10.4. Amendments, Etc.

Except as otherwise expressly provided in this Agreement, any provision
of this Agreement (including, without limitation, any of the Schedules
hereto) may be amended or modified only by an instrument in writing signed by
the Company and the Lender, and any provision of this Agreement may be waived
by the Lender; provided, however, that no amendment, modification or waiver
shall, unless by an instrument signed by the Lender: (i) increase or extend
the term, or extend the time or waive any requirement for the reduction or
termination, of any Loan, (ii) extend the date fixed for the payment of
principal of or interest on any Loan or any Obligation hereunder, (iii)
reduce the amount of any such payment of principal, (iv) reduce the rate at
which interest is payable thereon or any fee or other Obligation is payable
hereunder, (v) alter the rights or obligations of the Company to prepay
Loans, (vi) alter the terms of this Section or Section 10.6.(a), or (vii)
waive any of the conditions precedent set forth in Article 4.

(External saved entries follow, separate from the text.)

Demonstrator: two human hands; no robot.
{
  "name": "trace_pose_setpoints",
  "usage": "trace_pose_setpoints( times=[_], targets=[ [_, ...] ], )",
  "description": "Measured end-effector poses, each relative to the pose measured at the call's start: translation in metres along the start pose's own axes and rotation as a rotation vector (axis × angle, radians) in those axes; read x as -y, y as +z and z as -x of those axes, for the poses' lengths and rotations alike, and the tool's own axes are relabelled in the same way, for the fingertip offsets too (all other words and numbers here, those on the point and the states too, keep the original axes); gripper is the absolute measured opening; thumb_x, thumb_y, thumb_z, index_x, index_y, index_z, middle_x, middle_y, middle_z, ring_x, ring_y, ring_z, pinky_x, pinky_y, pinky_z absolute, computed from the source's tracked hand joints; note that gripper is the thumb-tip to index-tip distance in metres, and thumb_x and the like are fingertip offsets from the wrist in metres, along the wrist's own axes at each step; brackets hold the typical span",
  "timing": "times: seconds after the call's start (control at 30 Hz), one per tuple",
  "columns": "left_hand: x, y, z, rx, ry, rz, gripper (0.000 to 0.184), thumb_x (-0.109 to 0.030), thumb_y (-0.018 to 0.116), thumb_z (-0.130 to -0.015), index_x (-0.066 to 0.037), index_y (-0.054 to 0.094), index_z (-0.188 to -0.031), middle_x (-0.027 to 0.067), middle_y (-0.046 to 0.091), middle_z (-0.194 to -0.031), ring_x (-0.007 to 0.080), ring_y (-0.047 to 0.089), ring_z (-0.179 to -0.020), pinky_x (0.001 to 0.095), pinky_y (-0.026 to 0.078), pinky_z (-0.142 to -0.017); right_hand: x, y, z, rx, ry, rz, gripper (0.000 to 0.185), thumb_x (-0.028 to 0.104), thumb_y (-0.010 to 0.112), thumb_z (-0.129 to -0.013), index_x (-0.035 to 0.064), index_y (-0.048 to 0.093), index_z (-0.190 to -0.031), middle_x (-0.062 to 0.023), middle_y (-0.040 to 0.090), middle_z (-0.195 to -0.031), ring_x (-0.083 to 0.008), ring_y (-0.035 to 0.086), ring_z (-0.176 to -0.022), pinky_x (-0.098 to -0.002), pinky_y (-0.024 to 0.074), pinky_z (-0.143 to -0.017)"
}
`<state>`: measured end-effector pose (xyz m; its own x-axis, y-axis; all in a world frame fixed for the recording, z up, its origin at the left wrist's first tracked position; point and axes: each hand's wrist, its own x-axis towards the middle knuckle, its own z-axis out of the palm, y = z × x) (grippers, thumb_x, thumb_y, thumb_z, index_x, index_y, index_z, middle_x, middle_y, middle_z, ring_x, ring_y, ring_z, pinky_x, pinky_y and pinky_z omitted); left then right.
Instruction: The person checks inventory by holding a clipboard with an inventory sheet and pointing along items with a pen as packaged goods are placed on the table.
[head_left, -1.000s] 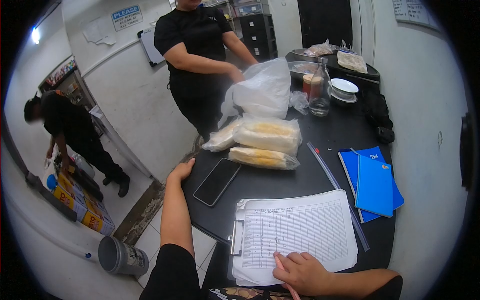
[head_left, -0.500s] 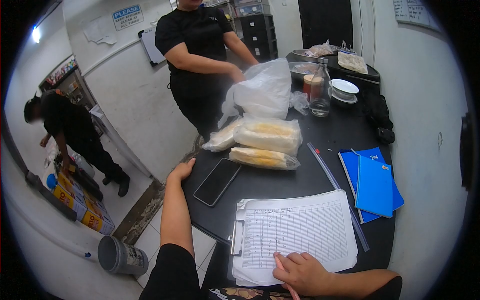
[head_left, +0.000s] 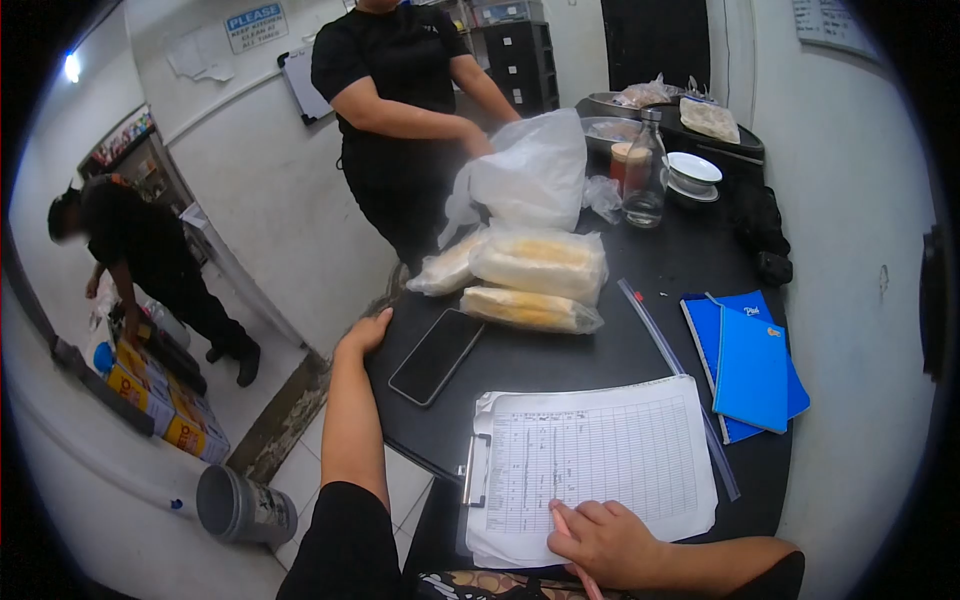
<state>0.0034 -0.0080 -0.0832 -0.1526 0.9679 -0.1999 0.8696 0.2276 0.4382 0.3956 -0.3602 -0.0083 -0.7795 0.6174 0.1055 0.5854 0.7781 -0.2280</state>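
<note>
My right hand [head_left: 607,545] is closed on a pink pen [head_left: 580,568], its tip near the lower part of a printed table on white sheets [head_left: 620,450]. The sheets are held by a clipboard's metal clip [head_left: 477,470] at their left side. My left hand [head_left: 368,330] rests at the left edge of the black table [head_left: 430,430], fingers partly visible and holding nothing. Right of that hand lies a dark phone [head_left: 436,357]. Beyond the phone are wrapped pale yellow packs [head_left: 530,310], next to a white plastic bag [head_left: 530,170].
Across the table a person [head_left: 400,110] in black reaches into the bag. Another person [head_left: 150,250] bends over boxes at left. Blue notebooks [head_left: 752,370], a plastic strip [head_left: 680,380], a glass bottle [head_left: 646,175] and bowls [head_left: 693,170] are on the table. A grey bin [head_left: 240,507] stands below.
The view has shifted slightly, so the table items appear a little higher. The person at left has moved one arm. My hands keep nearly the same places.
</note>
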Motion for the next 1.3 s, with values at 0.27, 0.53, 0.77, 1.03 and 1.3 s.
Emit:
trace_pose_setpoints(
  times=[0.27, 0.53, 0.77, 1.03, 1.3],
  targets=[
    [-0.031, -0.016, 0.043, -0.072, 0.092, -0.131, 0.073, -0.056, 0.023, -0.092, 0.003, 0.050, -0.123, 0.0251, 0.045, -0.130, 0.0376, 0.040, -0.124, 0.0420, 0.028, -0.105, 0.006, 0.015, 0.007, -0.096, 0.034, -0.032, 0.032, 0.019, 0.060, -0.067, 0.0057, 0.052, -0.094, -0.0207, 0.053, -0.118, -0.0273, 0.053, -0.089, -0.0384, 0.0437, -0.071],
    [0.027, 0.015, -0.037, -0.035, 0.078, 0.013, 0.079, -0.058, 0.026, -0.091, 0.014, 0.055, -0.110, 0.0316, 0.051, -0.118, 0.0417, 0.044, -0.119, 0.0437, 0.032, -0.101, 0.012, 0.000, -0.004, -0.134, -0.018, 0.141, 0.027, 0.021, 0.060, -0.072, 0.0063, 0.054, -0.093, -0.0181, 0.057, -0.113, -0.0259, 0.055, -0.086, -0.0362, 0.0456, -0.066],
    [0.020, 0.013, -0.030, -0.052, 0.042, 0.011, 0.075, -0.056, 0.032, -0.090, 0.012, 0.054, -0.111, 0.0307, 0.050, -0.120, 0.0410, 0.045, -0.118, 0.0416, 0.034, -0.100, 0.005, -0.075, -0.018, -0.048, 0.087, -0.426, 0.031, 0.030, 0.064, -0.081, 0.0063, 0.054, -0.100, -0.0206, 0.052, -0.124, -0.0278, 0.055, -0.092, -0.0342, 0.0447, -0.076],
    [0.023, 0.014, -0.033, -0.042, 0.055, 0.038, 0.077, -0.057, 0.030, -0.090, 0.013, 0.054, -0.111, 0.0327, 0.048, -0.121, 0.0412, 0.042, -0.121, 0.0415, 0.031, -0.102, 0.019, -0.148, 0.016, -0.801, 0.005, -0.487, 0.033, 0.027, 0.065, -0.080, 0.0039, 0.059, -0.103, -0.0168, 0.064, -0.097, -0.0237, 0.058, -0.070, -0.0326, 0.0426, -0.073],
    [0.010, 0.003, -0.013, 0.028, 0.027, -0.005, 0.082, -0.064, 0.023, -0.089, 0.006, 0.052, -0.120, 0.0268, 0.047, -0.127, 0.0367, 0.039, -0.125, 0.0424, 0.029, -0.104, 0.018, -0.159, 0.010, -0.297, -0.290, -0.125, 0.032, 0.022, 0.065, -0.074, 0.0040, 0.059, -0.100, -0.0145, 0.062, -0.089, -0.0247, 0.058, -0.069, -0.0323, 0.0453, -0.060]
  ],
)
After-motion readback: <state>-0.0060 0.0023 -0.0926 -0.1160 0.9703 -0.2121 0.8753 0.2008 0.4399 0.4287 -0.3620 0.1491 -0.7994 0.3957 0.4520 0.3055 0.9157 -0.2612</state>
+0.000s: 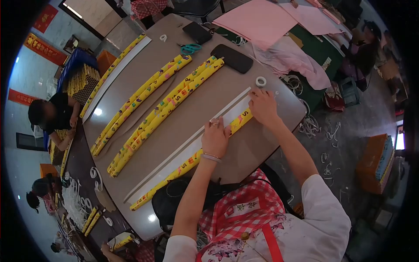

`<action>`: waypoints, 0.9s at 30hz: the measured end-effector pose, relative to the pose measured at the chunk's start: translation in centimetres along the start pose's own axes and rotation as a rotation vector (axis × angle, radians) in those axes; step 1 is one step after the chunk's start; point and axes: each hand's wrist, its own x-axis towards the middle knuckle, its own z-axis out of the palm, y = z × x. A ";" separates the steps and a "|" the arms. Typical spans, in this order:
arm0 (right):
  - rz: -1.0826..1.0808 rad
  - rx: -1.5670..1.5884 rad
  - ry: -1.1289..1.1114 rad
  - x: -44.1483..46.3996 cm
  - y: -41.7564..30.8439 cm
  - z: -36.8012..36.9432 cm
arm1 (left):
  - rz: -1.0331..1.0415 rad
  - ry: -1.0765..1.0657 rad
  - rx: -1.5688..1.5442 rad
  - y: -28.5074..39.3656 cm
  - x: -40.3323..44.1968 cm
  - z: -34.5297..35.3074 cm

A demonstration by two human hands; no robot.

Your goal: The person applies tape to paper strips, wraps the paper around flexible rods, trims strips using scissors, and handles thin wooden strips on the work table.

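Note:
Before me on the table lies a long yellow printed sheet, partly rolled along its near side, with its white underside facing up. A narrow white strip runs along its far edge. My left hand is bent over the middle of the sheet, thumb and fingers closed at the rolled edge. At the right end, my right hand has its fingers curled over the roll. Its fingertips hide part of the edge. A small white tape roll lies just beyond my right hand.
Farther across the brown table lie yellow printed tubes, another yellow pair, teal scissors, a black phone and a black pouch. Pink sheets cover a neighbouring table. Other people work at the left and right.

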 end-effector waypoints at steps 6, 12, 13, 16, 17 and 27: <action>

10.5. Successors and Assigns

<PAGE>

This Agreement shall be binding upon and inure to the benefit of the
parties hereto and their respective successors and permitted assigns.

10.6. Assignments and Participations

(a) The Company may not assign its rights or obligations hereunder or
under the other Credit Documents without the prior consent of the Lender.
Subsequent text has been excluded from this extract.